WHAT IS REQUIRED: For the data below, give the number of lines that include the word "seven" and nothing else.

WORKING DATA START

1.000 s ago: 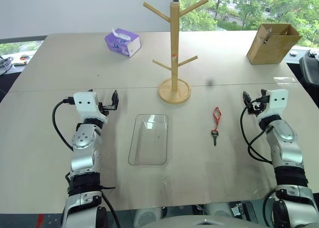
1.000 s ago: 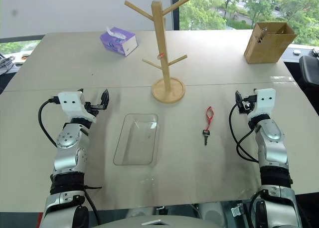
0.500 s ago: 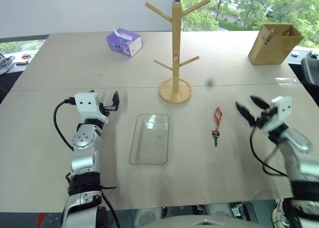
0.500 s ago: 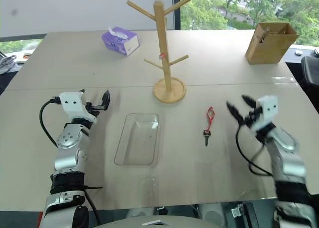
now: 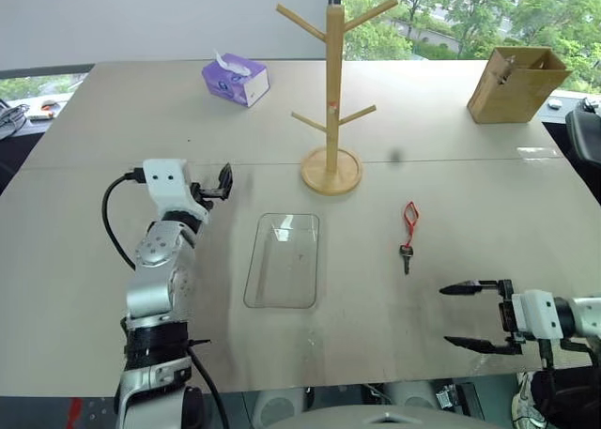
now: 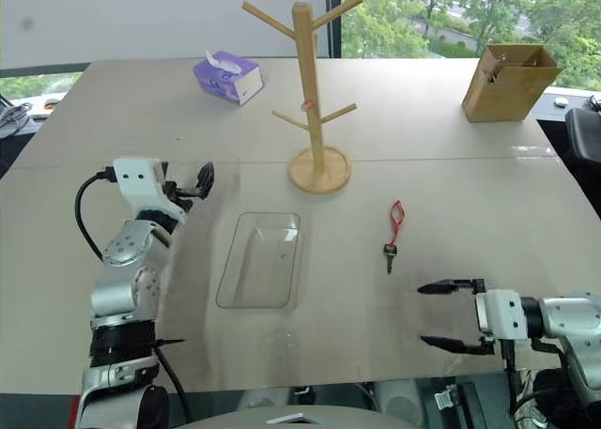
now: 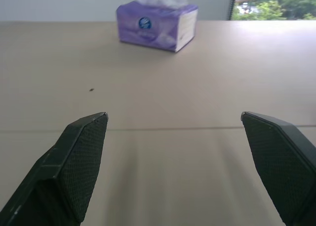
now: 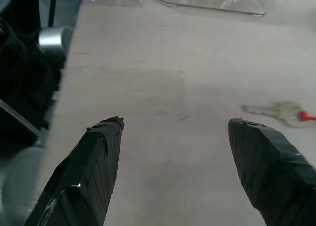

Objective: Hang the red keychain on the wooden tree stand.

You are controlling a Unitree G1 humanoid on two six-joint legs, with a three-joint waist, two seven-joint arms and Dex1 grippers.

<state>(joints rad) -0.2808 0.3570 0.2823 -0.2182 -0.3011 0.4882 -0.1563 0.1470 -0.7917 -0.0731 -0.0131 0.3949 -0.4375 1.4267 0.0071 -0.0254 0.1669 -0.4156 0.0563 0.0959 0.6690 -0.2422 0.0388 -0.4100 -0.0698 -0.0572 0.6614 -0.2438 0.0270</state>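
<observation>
red keychain (image 5: 409, 217), light-wood tree stand (image 5: 331, 91), purple tissue box (image 5: 234, 79), brown box (image 5: 516, 82)

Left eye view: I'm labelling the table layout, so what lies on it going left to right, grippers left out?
Tissue box → clear tray → tree stand → red keychain → brown box.

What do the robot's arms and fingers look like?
Both arms are silver metal with black joint bands. Each wrist carries a white boxy block, with a looping black cable on the left arm. The left gripper and right gripper each have two slim black textured fingers.
</observation>
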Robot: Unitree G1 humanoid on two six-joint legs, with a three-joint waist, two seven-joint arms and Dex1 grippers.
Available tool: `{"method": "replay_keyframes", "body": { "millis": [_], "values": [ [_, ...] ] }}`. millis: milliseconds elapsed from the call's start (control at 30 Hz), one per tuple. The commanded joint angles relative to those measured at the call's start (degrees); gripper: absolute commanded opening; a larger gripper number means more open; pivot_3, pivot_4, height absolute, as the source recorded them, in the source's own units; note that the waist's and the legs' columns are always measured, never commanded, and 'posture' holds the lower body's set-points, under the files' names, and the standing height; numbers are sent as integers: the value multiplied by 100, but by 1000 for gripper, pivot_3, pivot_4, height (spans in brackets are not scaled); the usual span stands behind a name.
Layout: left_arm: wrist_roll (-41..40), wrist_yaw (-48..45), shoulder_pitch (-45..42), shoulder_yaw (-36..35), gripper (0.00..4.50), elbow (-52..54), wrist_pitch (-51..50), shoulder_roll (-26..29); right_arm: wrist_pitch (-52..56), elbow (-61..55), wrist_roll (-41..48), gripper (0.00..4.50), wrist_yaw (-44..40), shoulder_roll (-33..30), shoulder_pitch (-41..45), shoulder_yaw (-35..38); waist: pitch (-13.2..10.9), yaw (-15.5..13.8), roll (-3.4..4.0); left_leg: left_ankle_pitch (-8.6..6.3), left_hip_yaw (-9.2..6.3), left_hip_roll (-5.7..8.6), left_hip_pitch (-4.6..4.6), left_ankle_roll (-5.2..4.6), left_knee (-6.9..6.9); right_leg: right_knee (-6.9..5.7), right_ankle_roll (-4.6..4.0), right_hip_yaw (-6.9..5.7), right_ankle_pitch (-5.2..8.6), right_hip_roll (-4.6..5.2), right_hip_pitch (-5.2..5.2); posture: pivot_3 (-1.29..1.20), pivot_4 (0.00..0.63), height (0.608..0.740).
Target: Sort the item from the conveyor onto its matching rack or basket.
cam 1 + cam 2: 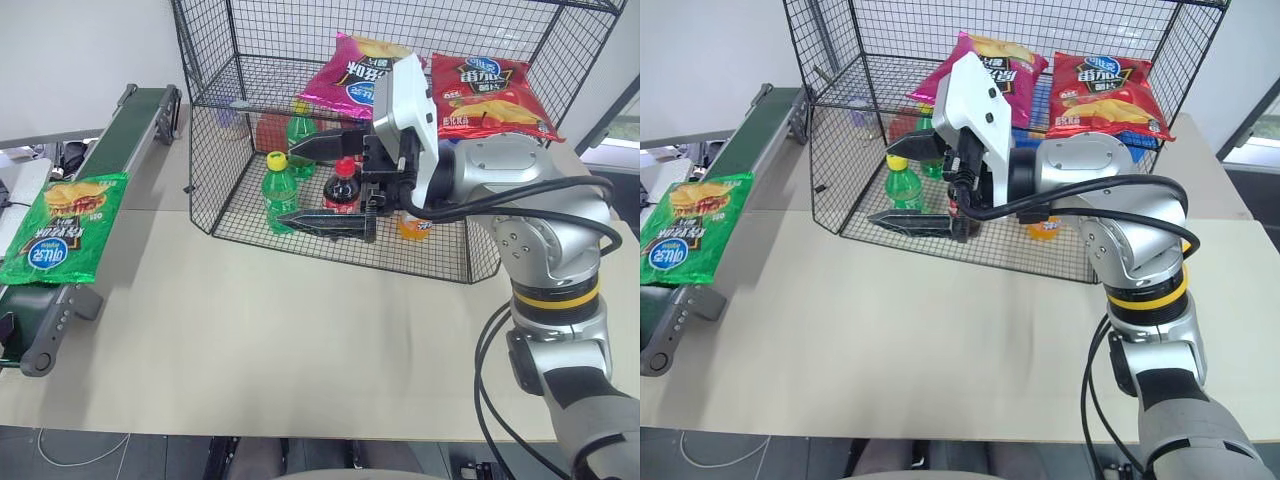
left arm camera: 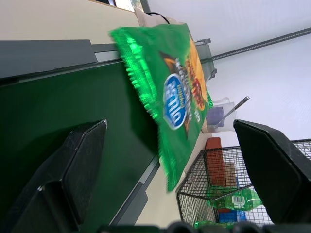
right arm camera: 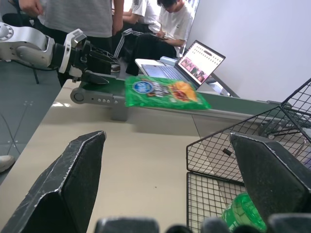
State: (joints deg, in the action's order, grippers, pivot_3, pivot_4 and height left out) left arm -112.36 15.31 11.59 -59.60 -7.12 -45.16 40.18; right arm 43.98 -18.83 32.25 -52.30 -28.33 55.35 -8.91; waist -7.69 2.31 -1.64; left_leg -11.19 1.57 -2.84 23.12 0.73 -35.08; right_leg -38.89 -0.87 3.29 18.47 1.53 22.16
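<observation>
Head views: right gripper (image 1: 322,185) raised in front of the black wire rack (image 1: 455,262), fingers spread wide and empty, pointing across toward the conveyor (image 1: 115,145). Well off beyond those fingertips, green chip bag (image 1: 65,227) lying flat on the belt near its end roller, one edge overhanging the frame. Behind the gripper, on the upper shelf, a magenta bag (image 1: 352,72) and a red bag (image 1: 490,98); bottles (image 1: 279,188) on the rack floor just past the fingers.

Left wrist view: left gripper (image 2: 182,165) splayed apart, nothing between the fingers; green chip bag ahead of them on the belt, not yet bracketed, near but apart.

Right wrist view: left gripper at the belt's end, just short of the bag (people and a laptop (image 3: 192,65) beyond the conveyor).

Risks, as judgement: slick foil and a flat lie likely to let a finger skate over the bag or shove it off the overhanging edge; a thin pinch at the seam could slip in transit.
</observation>
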Motion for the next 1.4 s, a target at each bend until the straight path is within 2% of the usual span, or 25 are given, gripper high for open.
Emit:
{"method": "replay_keyframes", "body": {
  "millis": [33,533,567,600,733,867,900,1033,1133,1233,1367,1400],
  "values": [
    [-64,91,-104,-46,4462,156,-34,-73,-25,-84,26,4500,83,-4,155,135,0,8,0,0,0,0,0,0,0,0,0,0,0,0,0,0,150,740],
    [-61,404,-16,52,4462,816,245,-336,-80,-25,41,4500,218,74,163,155,0,-6,1,0,0,2,1,0,2,3,0,13,0,7,0,0,150,740],
    [-60,407,-6,52,3960,840,265,-341,-87,-19,35,4500,223,84,164,151,0,-6,1,0,0,2,1,0,2,3,0,13,0,7,0,0,150,740],
    [-61,396,-3,41,3801,880,284,-355,-94,-13,28,4500,225,90,165,147,0,-2,0,0,0,2,1,0,2,3,0,14,0,6,0,0,150,740],
    [-64,373,-35,4,2193,969,363,-377,-130,26,-4,4500,223,112,177,131,0,17,0,0,0,0,1,0,3,3,0,14,0,2,1,0,150,740],
    [-63,337,-73,-37,402,1053,484,-379,-167,62,-29,4500,228,134,180,118,0,13,0,0,0,0,1,0,3,4,0,15,0,2,0,0,150,740],
    [-64,319,-89,-69,88,1105,497,-381,-170,61,-35,4500,232,129,173,126,0,10,0,0,0,0,1,0,3,4,0,15,0,2,0,0,150,740],
    [-64,130,-205,-199,88,1337,520,-277,-309,104,-146,4500,274,81,100,177,0,6,0,0,0,1,3,0,3,5,0,14,0,2,0,0,150,740],
    [-64,75,-602,-204,88,1686,340,-132,-704,253,-425,4500,222,-70,-76,188,0,-8,-2,0,0,2,3,1,2,8,0,13,0,0,0,0,150,740],
    [-64,-164,-1071,-132,88,2227,-26,192,-854,300,-337,4500,250,-82,-243,451,-1,-40,-18,1,0,3,6,2,2,14,0,13,0,-6,-3,0,150,740],
    [-64,-450,-1679,95,88,2435,-446,503,-917,281,-276,4500,348,-43,-347,640,-4,-49,-9,2,8,14,6,4,9,18,0,11,0,-14,-1,0,150,740],
    [-64,-551,-1950,359,88,2485,-545,643,-932,282,-271,4500,430,3,-306,700,-5,-30,-4,2,17,14,2,4,13,18,0,12,0,-13,-1,0,150,740]
  ]
}}
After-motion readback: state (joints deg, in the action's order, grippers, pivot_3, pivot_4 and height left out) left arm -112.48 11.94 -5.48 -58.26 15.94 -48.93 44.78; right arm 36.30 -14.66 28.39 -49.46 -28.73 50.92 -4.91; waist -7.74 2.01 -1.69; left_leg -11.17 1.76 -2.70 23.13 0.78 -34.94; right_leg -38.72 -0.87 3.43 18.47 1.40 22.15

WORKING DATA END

COMPLETED EXERCISE: 2